I have been quais-lost in the muddle of the recruiting system and I have patiently yet persistently followed up and I have received the answered that I required, as well, I calmly (outwardedly) waiting when I was told that answers would take time to procure. Patience often comes with experience and I wonder if being given the opportunity (ever time something doesn't go perfectly it is an opportunity) to take time and reflect and mature and grow will be a benefit to you.   

edit: in my time writing this post, the original writer responded. I feel like my response to taking the opportunity to reflect has been validated.


----------



## CallOfDuty (16 Jun 2010)

That's more like it..lol.  I know TONS of guys who have been given second chances at another career after VR'ing etc.  They usually turn out much happier and more interested in putting in the effort after getting that second chance.
  I have  a good buddy of mine who failed off his NWT course( definately not a tech type)......and when he learned about steward, he went for it and has never looked back.  He loves it.
  Good luck


----------



## mariomike (16 Jun 2010)

You are getting good advice from senior members. Here is some more:
http://forums.milnet.ca/forums/threads/91259/post-899734.html#msg899734


----------



## PMedMoe (16 Jun 2010)

forgetjohnson said:
			
		

> really PedMoe was that really necessary? Your right but did you really have to point that out?



Well, yes, as you seem to keep pointing out that you want this trade much more than they do.  I am sure that when you got your position as a Sig Op, someone else was in your shoes and felt the same way.

Seriously, as others have stated (and you yourself), calm down, breathe, and wait it out.  If you really want the trade, it will be worth the wait.

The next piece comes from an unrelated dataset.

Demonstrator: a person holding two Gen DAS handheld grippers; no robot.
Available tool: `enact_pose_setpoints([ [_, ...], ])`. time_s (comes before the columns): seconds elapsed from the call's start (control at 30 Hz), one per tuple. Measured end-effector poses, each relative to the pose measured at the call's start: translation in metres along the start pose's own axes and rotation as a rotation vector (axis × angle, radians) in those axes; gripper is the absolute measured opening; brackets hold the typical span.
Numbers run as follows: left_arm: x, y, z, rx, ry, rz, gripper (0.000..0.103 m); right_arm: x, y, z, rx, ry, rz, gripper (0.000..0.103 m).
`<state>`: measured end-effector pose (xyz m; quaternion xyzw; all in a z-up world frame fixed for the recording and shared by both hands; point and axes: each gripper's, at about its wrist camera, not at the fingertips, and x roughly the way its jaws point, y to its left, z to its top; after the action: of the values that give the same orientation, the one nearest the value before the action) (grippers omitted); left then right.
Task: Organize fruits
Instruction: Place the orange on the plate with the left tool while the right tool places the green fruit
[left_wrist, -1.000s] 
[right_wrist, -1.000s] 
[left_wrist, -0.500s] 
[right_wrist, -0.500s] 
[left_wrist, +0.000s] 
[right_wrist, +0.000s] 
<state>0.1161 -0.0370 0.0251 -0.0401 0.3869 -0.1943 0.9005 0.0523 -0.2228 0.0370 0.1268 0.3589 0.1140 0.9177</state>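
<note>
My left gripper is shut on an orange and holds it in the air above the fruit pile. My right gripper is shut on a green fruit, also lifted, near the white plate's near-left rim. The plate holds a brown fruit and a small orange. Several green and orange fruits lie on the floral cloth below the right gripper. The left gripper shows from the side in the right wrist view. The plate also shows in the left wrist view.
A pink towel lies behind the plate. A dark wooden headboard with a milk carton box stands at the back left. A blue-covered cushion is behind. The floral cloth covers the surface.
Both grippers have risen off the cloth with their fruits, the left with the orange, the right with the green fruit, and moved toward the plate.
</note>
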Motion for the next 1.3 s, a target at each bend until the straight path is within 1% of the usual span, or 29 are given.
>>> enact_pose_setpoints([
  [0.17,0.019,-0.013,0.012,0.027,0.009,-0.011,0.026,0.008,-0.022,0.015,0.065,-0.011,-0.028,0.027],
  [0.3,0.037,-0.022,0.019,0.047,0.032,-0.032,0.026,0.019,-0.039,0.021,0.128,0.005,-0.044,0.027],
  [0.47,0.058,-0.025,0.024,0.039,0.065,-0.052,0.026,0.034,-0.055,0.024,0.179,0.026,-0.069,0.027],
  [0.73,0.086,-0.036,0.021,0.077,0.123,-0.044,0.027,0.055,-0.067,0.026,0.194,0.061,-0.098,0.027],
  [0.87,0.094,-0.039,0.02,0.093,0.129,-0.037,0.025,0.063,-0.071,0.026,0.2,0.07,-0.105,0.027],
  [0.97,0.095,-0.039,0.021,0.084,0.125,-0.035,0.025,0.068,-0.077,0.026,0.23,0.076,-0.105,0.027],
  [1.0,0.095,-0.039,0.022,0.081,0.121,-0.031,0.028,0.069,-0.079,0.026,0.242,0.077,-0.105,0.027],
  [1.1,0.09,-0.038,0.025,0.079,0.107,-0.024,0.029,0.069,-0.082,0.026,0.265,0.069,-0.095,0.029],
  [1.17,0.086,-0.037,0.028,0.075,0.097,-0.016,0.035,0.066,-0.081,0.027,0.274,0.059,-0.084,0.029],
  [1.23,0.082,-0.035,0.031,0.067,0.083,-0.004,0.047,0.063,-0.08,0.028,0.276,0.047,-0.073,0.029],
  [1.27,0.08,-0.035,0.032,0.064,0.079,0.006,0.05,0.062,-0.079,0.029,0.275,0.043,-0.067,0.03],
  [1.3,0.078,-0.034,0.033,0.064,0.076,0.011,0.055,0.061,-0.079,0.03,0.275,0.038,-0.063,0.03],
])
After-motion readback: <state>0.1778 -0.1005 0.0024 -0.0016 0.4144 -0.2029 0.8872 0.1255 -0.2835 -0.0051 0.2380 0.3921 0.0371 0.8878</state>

But I don't think you'll be doing much Hotel Management and Accommodations in the CF.


----------



## forgetjohnson (16 Jun 2010)

gunnars said:
			
		

> I would be interested to know how you would react in the civillian world if you interviewed for a job that you so really badly wanted but it was given to another qualified candidate? Would that be unfair and unjust and would it be a matter of pursuing outside sympathy and support for?
> 
> I have been quais-lost in the muddle of the recruiting system and I have patiently yet persistently followed up and I have received the answered that I required, as well, I calmly (outwardedly) waiting when I was told that answers would take time to procure. Patience often comes with experience and I wonder if being given the opportunity (ever time something doesn't go perfectly it is an opportunity) to take time and reflect and mature and grow will be a benefit to you.
> 
> edit: in my time writing this post, the original writer responded. I feel like my response to taking the opportunity to reflect has been validated.

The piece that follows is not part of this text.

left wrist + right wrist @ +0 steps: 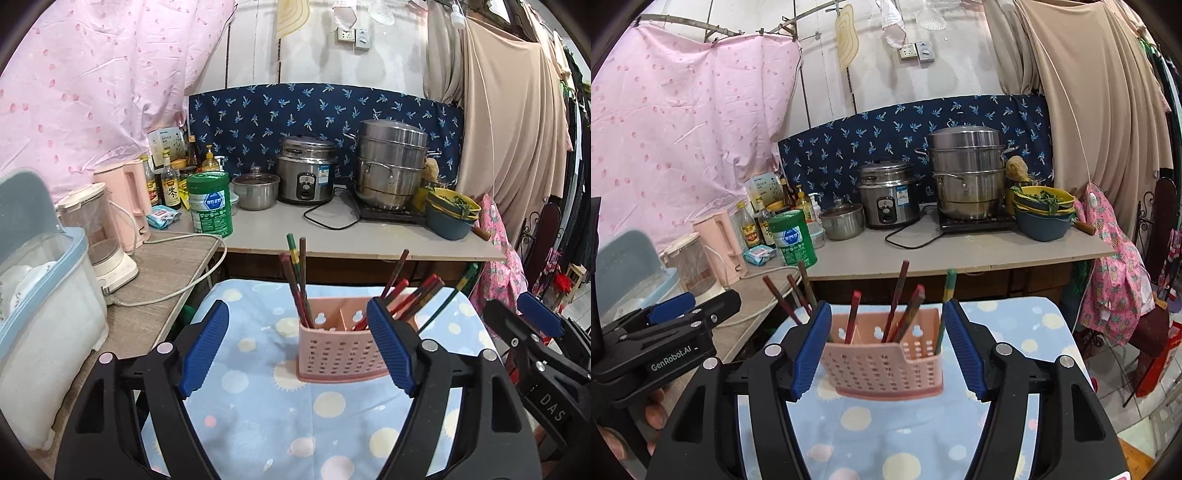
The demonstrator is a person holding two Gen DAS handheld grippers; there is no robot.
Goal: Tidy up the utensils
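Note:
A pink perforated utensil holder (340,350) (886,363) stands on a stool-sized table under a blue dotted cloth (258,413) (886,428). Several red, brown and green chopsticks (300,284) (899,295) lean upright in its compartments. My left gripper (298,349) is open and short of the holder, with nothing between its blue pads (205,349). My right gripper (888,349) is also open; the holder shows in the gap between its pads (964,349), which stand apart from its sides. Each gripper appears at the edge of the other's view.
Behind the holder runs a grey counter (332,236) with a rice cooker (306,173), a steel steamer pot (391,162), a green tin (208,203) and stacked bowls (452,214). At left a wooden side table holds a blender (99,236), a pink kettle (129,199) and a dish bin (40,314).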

Ive done civilian interviews.
Definitely not the same thing. 
But that's irrelevant.


----------



## forgetjohnson (16 Jun 2010)

PMedMoe said:
			
		

> I am sure that when you got your position as a Sig Op, someone else was in your shoes and felt the same way.
> 
> Seriously, as others have stated (and you yourself), calm down, breathe, and wait it out.  If you really want the trade, it will be worth the wait.
> 
> But I don't think you'll be doing much Hotel Management and Accommodations in the CF.

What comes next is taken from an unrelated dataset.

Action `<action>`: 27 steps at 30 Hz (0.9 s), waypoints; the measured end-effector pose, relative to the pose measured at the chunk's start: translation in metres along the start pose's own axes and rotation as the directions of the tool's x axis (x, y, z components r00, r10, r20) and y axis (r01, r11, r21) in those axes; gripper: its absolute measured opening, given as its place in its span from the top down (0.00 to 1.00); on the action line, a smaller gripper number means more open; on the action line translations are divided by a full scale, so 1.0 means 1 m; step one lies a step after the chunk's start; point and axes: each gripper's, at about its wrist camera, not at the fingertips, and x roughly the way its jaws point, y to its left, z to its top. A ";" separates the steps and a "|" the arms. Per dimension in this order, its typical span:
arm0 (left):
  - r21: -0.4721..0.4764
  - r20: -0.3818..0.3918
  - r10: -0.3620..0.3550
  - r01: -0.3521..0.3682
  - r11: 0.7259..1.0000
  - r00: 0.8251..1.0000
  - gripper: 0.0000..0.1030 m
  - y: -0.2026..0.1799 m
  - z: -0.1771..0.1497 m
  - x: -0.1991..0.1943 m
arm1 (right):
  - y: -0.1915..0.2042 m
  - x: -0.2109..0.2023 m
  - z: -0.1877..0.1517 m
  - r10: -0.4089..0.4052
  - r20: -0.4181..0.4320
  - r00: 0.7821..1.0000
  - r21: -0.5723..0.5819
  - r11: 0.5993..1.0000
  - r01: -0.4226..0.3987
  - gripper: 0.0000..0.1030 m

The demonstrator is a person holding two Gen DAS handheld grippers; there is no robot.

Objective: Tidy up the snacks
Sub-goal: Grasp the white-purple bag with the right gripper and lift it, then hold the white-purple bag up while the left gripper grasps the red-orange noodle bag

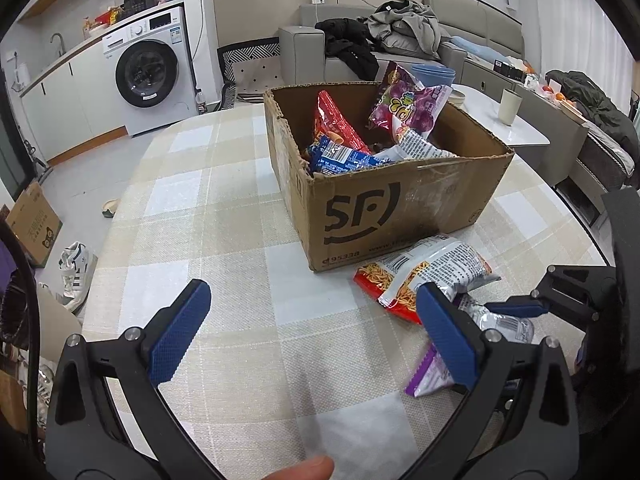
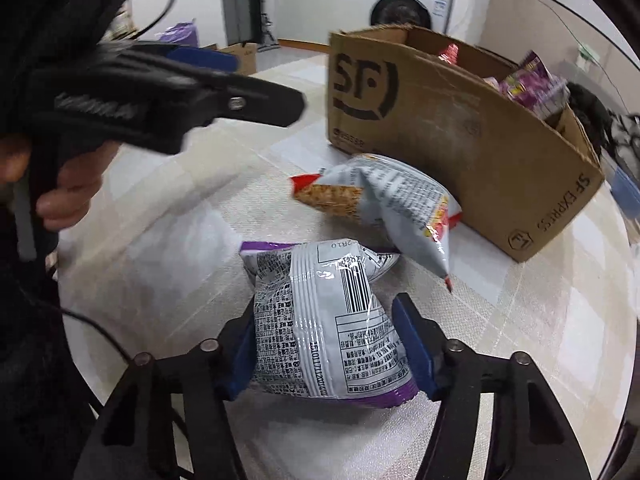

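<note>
Nearest in the right wrist view, the right claw [image 2: 324, 344] has its blue pads [image 2: 412, 344] pressed on either side of a silver snack bag with a purple edge [image 2: 320, 320], which lies on the table [image 2: 160, 272] with its barcode up. The left claw [image 1: 308, 328] hangs wide open over the checked cloth, nothing between its pads. Just beyond the gripped bag lies a second packet, silver and red [image 1: 420, 276], close against the near wall of the cardboard box [image 1: 400, 208]. Inside the box, red, blue and purple snack packets [image 1: 360, 136] stand piled. Farther off are a washing machine [image 1: 148, 68] on the left and a sofa [image 1: 400, 36] with heaped clothes.
</note>
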 end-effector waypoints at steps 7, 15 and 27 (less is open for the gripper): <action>-0.006 0.006 0.001 -0.001 1.000 1.000 0.01 0.003 0.001 -0.002 | 0.003 -0.026 0.000 0.031 0.080 0.996 -0.070 0.997 -0.025 0.49; -0.009 0.006 -0.007 0.007 1.000 1.000 0.01 0.005 0.001 -0.003 | -0.020 -0.073 -0.002 -0.002 0.203 0.979 -0.018 1.000 0.006 0.49; 0.011 -0.029 -0.042 0.043 0.999 0.999 0.01 -0.008 -0.003 0.013 | -0.070 -0.114 0.003 -0.085 0.408 0.909 0.226 0.974 -0.010 0.49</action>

Your right it will be worth the wait. Yes, someone most likely felt the way I did when I left Sig Op and I got out and gave that person the opportunity to take my place because I didnt want it. I knew "he" would be more grateful than my self. 
Do you know much about the steward trade? Because if you do, Fill me in because I want to know more.  I can never know enough, even though I know quite a bit. 
thanks


----------



## mariomike (16 Jun 2010)

forgetjohnson said:
			
		

> Do you know much about the steward trade? Because if you do, Fill me in because I want to know more.  I can never know enough, even though I know quite a bit.



Topic: "Navy Steward":  
http://forums.milnet.ca/forums/threads/94584/post-943207.html#msg943207

Topic: "Wanted: A Steward's Insight": 
http://forums.milnet.ca/forums/threads/81846/post-786156.html#msg786156

Topic: "Steward training?":
http://forums.milnet.ca/forums/threads/80018/post-761629.html#msg761629


----------



## forgetjohnson (16 Jun 2010)

Got it, thanks guys 
I will, and always knew I would, be patient. I vented. *Gosh* No big deal. 
Easy guys... 
Thanks for the good input and wish me luck. 
I'm not usually like this but my career in the Navy means more to me than anything in world (Just like everyone else in the CF). Thought I could find some decent info and some decent people. Thanks to the people who didn't judge me. To the others, Find something better to do than to insult people online. I understand Im not the first to vent and rant online but still... easy... gosh... I (As others may) just got attacked! Not fun... 
Take care guys
Any other advice, or words of wisdom, would be great ... keep posting...


----------



## Ex-Dragoon (16 Jun 2010)

You were anything but attacked. You got called on certain things that you posted that had you thought about and reworded, things may have been different. Think before you post, as many read what you say and will judge you for that.

Milnet.ca Staff


----------



## McD (16 Jun 2010)

Hey Johnson, keep your head. Sometimes no news is good news.  I didn't see anywhere that you were not merit listed ? Maybe your call IS comming? Maybe it isn't. I don't believe your MCC/Recruiter scrapped your app. 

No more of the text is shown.